### HOW TO COMPLETE THIS TASK
The data that follows should be copied out exactly.

### MATERIAL SHOWN
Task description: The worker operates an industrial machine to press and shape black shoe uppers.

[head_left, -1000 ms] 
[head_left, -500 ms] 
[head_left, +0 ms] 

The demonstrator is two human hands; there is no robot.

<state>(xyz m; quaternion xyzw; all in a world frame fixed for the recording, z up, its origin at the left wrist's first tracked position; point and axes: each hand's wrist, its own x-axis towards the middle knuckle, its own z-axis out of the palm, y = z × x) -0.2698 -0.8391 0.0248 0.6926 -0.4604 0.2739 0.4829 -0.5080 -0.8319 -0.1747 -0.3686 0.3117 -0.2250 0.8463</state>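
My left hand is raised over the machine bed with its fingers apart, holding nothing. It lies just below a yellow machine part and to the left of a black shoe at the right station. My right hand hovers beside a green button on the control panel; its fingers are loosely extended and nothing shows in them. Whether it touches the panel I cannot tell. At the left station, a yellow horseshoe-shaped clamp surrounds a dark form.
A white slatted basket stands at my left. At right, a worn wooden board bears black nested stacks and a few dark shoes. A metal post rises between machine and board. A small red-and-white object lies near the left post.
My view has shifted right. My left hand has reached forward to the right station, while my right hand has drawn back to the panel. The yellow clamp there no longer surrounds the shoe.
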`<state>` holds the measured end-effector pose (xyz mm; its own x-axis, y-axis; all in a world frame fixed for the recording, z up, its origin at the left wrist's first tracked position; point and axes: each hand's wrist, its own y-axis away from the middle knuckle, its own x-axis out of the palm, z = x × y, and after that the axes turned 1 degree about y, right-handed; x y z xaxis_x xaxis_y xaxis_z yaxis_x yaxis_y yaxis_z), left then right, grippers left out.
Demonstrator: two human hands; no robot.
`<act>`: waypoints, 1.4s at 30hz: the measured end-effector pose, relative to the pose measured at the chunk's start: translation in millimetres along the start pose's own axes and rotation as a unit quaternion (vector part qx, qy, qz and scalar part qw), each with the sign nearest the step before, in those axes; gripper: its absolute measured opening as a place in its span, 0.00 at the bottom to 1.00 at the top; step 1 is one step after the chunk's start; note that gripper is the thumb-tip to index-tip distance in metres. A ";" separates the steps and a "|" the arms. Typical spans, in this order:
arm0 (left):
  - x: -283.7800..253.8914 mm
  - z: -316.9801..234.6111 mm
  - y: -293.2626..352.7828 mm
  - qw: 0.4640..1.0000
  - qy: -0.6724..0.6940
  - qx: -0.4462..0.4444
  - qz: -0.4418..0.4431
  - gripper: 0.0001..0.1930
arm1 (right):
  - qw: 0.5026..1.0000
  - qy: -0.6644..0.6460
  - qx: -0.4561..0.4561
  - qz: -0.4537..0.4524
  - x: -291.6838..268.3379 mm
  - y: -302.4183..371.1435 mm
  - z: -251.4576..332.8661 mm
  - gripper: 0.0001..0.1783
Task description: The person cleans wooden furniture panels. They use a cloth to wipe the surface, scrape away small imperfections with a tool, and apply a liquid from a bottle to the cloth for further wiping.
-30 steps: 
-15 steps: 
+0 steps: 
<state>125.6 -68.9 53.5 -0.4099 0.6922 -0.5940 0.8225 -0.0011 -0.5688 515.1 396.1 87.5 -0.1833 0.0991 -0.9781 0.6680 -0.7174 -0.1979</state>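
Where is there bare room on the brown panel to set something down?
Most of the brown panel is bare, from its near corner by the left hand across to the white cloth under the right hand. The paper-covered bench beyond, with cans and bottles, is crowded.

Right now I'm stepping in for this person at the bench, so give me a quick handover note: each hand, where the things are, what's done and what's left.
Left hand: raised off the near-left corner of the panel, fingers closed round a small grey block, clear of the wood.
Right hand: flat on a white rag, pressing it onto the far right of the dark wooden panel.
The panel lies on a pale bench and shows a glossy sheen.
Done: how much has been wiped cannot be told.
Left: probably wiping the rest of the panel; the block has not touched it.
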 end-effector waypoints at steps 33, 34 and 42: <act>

### RESPONSE BOX
Task description: The worker operates an industrial machine to press and shape black shoe uppers.

[head_left, -1000 ms] 
[head_left, -500 ms] 
[head_left, +0 ms] 

The demonstrator is two human hands; there is no robot.

<state>(xyz m; quaternion xyzw; all in a world frame fixed for the recording, z up, its origin at the left wrist's first tracked position; point and axes: each hand's wrist, its own x-axis towards the middle knuckle, its own z-axis out of the palm, y = z × x) -0.2698 -0.8391 0.0248 0.6926 -0.4604 0.2739 0.4829 -0.5080 -0.8319 -0.1747 -0.3686 0.3117 -0.2250 0.8463</state>
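My left hand is raised over the machine bed with its fingers apart, holding nothing. It lies just below a yellow machine part and to the left of a black shoe at the right station. My right hand hovers beside a green button on the control panel; its fingers are loosely extended and nothing shows in them. Whether it touches the panel I cannot tell. At the left station, a yellow horseshoe-shaped clamp surrounds a dark form.
A white slatted basket stands at my left. At right, a worn wooden board bears black nested stacks and a few dark shoes. A metal post rises between machine and board. A small red-and-white object lies near the left post.
My view has shifted right. My left hand has reached forward to the right station, while my right hand has drawn back to the panel. The yellow clamp there no longer surrounds the shoe.
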`<state>` holds the measured end-effector pose (xyz mm; its own x-axis, y-axis; all in a world frame fixed for the recording, z up, its origin at the left wrist's first tracked position; point and axes: each hand's wrist, its own y-axis away from the middle knuckle, its own x-axis out of the palm, z = x × y, and after that the axes turned 1 degree about y, right-handed; x y z xaxis_x xaxis_y xaxis_z yaxis_x yaxis_y yaxis_z), left then right, grippers left out.
Demonstrator: two human hands; no robot.
`<act>`: waypoints, 1.4s at 30hz: the measured end-effector pose, relative to the pose measured at the chunk's start: translation in millimetres along the start pose's own axes and rotation as a unit quaternion (vector part qx, qy, qz and scalar part qw), each with the sign nearest the step before, in those axes; gripper: its absolute measured opening as a place in its span, 0.00 at the bottom to 1.00 at the top; step 1 is one step after the chunk's start; note that gripper is the thumb-tip to index-tip distance in metres. A ";" separates the steps and a "|" the arms. Typical spans, in this order:
arm0 (left):
  - x: -283.7800..253.8914 mm
  - z: -316.9801..234.6111 mm
  - y: -293.2626..352.7828 mm
  - qw: 0.4640..1.0000
  - qy: -0.6724..0.6940
  - qx: -0.4462..0.4444
  - qz: -0.4418..0.4431
  - gripper: 0.0001..0.1930
arm1 (right):
  - qw: 0.5026..1.0000
  - qy: -0.6644..0.6460
  - qx: -0.4561..0.4561
  - qz: -0.4537..0.4524
  - x: -291.6838..268.3379 mm
  - y: -302.4183..371.1435 mm
  - z: -251.4576..332.8661 mm
  - gripper: 0.0001..0.1783
Task description: The person cleans wooden furniture panels. They use a cloth to wipe the surface, scrape away small imperfections with a tool, and apply a liquid from a bottle to the cloth for further wiping.
-30 steps: 
-15 steps: 
+0 steps: 
<state>125.6 -68.9 53.5 -0.4099 0.6922 -0.5940 0.8225 -0.0011 -0.5688 515.1 396.1 87.5 -0.1833 0.0991 -0.9781 0.6680 -0.7174 -0.1979</state>
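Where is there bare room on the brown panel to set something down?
Most of the brown panel is bare, from its near corner by the left hand across to the white cloth under the right hand. The paper-covered bench beyond, with cans and bottles, is crowded.

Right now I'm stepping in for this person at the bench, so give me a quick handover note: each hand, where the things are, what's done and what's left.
Left hand: raised off the near-left corner of the panel, fingers closed round a small grey block, clear of the wood.
Right hand: flat on a white rag, pressing it onto the far right of the dark wooden panel.
The panel lies on a pale bench and shows a glossy sheen.
Done: how much has been wiped cannot be told.
Left: probably wiping the rest of the panel; the block has not touched it.
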 end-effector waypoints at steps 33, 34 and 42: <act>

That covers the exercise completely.